Similar to MRIs, PRIs (equity, debt, guarantee, grant or other) include various tools that the IRS has approved for foundations to use to support a social enterprise. So long as the intent is charitable and the return paid is less than market, the foundation may use any number of different tools to support the effort, and the dollars do not count against the required distributions or jeopardize the foundation’s tax status.
CDFIs are designated by the United States Treasury as organizations or companies that provide financial services or products to target populations, including low- to moderate-income individuals. Banks who partner with CDFIs earn credit from regulators for their Community Reinvestment Act requirements.
This is a federal government program that enables foreign investors to receive preferential visas in exchange for job-creating investments.
NMTCs are useful tools for opportunities with a real estate component and a social mission. These complex structures involve allocations of tax credits from the United States Treasury, purchased by tax credit investors (usually banks), with the project funded by a “leverage lender.” They are only available on properties in qualifying census tracts and run for a period of seven years.
TIFs and TIRZs are geofenced locations with incentives offered by the municipality in which they are located to persuade developers to construct the types of facilities the city seeks to have in that location. The incentives are taken from the incremental gain in tax revenue that occurs within that district or zone as improvements are made.
Contrary to the name, social impact bonds are not bonds. They are contracts, rather than a traded security. They include an investor, a governmental entity, a service provider, an intermediary and an evaluator. Investors place money into a project with the objective of achieving some social impact outcome that reduces costs for government—such as housing the homeless, rather than caring for them at a hospital or jail. The government savings provides the funds to repay the investors.

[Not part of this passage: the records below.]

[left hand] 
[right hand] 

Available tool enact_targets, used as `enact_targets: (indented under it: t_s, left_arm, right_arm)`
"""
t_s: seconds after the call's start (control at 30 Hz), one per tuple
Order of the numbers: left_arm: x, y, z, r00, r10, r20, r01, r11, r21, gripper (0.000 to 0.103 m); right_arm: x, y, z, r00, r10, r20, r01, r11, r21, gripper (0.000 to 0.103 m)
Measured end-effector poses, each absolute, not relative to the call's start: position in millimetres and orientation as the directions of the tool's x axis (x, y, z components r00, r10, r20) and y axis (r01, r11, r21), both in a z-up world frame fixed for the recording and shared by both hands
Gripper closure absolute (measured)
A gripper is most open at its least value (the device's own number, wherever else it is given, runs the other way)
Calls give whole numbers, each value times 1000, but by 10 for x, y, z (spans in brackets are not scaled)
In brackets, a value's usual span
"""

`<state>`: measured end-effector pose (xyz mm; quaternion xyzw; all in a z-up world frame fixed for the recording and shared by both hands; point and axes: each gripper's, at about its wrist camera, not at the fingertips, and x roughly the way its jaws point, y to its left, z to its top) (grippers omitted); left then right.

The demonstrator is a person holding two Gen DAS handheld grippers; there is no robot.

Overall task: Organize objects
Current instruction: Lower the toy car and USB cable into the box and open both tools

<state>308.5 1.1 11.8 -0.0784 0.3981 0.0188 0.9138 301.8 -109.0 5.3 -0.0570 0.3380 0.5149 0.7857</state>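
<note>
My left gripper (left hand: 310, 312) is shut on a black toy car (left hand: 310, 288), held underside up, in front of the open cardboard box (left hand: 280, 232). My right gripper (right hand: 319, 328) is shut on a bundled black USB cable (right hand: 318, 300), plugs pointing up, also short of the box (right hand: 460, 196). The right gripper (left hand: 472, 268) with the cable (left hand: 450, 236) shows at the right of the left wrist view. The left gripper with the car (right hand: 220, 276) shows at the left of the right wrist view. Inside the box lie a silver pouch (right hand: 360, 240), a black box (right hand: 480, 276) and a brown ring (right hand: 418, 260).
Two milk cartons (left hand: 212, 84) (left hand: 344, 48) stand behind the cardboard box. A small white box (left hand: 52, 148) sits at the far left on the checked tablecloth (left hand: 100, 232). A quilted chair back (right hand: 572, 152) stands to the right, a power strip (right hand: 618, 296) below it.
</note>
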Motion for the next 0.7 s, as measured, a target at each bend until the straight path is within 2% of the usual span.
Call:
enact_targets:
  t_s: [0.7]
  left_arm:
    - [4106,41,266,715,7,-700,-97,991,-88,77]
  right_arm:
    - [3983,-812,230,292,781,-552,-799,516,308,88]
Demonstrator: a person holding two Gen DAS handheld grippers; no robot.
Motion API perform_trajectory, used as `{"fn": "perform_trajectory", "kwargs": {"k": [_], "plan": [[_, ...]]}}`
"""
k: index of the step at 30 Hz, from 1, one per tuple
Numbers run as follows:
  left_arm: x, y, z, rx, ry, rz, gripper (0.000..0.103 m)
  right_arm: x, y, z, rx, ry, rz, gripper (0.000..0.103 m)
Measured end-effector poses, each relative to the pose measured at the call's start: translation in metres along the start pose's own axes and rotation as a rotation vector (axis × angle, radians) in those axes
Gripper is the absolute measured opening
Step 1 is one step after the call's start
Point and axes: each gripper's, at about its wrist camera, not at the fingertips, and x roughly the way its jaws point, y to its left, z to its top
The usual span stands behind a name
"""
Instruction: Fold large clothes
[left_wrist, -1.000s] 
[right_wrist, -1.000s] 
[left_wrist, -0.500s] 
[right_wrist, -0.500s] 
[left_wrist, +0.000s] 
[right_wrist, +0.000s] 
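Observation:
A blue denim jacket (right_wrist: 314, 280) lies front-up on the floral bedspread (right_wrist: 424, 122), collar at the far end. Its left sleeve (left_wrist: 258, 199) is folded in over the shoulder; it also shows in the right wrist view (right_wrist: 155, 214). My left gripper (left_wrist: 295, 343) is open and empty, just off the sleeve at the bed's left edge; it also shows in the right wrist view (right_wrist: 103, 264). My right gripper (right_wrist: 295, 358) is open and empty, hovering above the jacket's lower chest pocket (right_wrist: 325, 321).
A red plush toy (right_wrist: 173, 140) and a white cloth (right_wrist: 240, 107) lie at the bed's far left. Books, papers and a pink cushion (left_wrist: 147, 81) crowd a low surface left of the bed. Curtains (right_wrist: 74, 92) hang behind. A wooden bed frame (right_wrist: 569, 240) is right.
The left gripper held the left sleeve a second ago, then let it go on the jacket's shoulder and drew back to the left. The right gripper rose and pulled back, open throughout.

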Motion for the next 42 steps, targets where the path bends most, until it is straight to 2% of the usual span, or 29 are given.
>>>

As with the social impact bonds, career impact bonds are a misnomer—they are not actually bonds but rather a contract. Investors put up money to fund training providers who offer training to vulnerable populations. Once those students have graduated and found meaningful employment, they repay the cost of training to the investors and service providers who share in the funds.
CSR is a form of corporate policy, procedures, commitments, or investment (or all the above) in support of a company’s values, such as social justice or environmental well-being.